Gestiegene Strompreise, verändernde Lebensgewohnheiten, Wetter… – Faktoren, die das Verhalten von Stromverbrauchern beeinflussen existieren viele. Eigentlich müsste man annehmen, dass durch die öffentliche Diskussion um die Energiewende ein bewussterer und damit veränderter Umgang mit der Ressource Strom stattgefunden hat. Zumindest in den Zahlen des Verteilnetzbetreibers Syna (Tochter der Süwag/RWE) ist dies nicht erkennbar – im Gegenteil: Trotz gleichen Prognoseverfahrens treffen die Vorhersagen im Jahre 2012 eher mit der Wirklichkeit als noch im Jahre 2011 oder 2012.

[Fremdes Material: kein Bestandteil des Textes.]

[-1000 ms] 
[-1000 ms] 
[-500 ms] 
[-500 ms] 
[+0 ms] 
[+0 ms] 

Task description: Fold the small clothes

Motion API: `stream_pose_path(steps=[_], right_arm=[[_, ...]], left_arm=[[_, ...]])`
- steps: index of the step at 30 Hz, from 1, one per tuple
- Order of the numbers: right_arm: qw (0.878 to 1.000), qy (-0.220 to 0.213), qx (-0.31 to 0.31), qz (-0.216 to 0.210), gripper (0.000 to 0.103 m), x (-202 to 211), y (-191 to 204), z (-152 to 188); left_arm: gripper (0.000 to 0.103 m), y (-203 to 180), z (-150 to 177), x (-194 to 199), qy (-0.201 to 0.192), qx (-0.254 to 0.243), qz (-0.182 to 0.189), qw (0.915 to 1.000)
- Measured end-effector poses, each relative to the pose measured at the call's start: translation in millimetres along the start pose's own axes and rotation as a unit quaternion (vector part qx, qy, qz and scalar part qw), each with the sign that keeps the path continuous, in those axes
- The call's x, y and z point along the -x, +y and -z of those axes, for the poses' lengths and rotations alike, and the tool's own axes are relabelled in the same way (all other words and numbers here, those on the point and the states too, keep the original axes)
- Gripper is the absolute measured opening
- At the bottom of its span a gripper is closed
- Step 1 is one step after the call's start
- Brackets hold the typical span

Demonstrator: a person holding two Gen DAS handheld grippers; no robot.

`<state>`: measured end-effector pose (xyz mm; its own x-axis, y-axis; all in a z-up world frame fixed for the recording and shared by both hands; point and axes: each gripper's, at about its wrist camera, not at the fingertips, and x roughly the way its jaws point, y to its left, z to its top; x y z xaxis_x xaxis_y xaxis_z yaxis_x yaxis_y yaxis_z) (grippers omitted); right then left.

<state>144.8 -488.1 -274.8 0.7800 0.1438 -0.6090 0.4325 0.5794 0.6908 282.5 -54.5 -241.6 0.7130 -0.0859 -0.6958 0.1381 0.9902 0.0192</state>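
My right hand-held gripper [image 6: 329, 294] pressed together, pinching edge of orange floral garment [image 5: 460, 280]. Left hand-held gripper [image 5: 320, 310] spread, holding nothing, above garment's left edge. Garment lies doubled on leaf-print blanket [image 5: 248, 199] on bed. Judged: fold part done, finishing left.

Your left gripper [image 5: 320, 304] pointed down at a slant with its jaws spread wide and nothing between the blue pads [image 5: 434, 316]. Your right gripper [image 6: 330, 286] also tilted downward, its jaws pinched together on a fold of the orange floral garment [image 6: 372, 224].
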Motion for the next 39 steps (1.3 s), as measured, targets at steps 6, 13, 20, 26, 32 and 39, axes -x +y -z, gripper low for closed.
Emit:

Vor einigen Tagen hatte ich hier im Blog die Frage gestellt, ob das Ende des statistischen und analytischen Lastprofils gekommen ist? Im Beitrag wurde das Verfahren der parametrischen Lastprofil Bildung beschrieben, die deutlich bessere Prognosequalitäten bringt als die anderen beiden Verfahren. Wie gut die Prognosen zutreffen lässt sich in der Differenzbilanzierung der Verteilnetzbetreiber ablesen. Wird das statistische Lastprofil verwendet und sind mehr als 100.000 Stromkunden vorhanden, dann sind nach §12 StromNZV (3) die Betreiber zur Veröffentlichung der Zahlen verpflichtet. Leider sind diese Daten nicht immer auf den Webseiten auffindbar (s.h. Verteilnetzbetreiber: Verpasste Fristen…). Dankenswerterweise liegen die Daten der Syna nach Anfrage von blog.stromhaltig nun vor und können untersucht werden.
Differenzbilanzierung

Im Idealfall muss die Stromerzeugung mit dem Stromverbrauch zu jedem Zeitpunkt übereinstimmen. Um dies zu erreichen, werden für die Kraftwerke sogenannte Fahrpläne erstellt, die dem Lastgang der Endverbraucher folgen. Die Netzbetreiber erstellen dafür im Vorfeld eine Lastprognose.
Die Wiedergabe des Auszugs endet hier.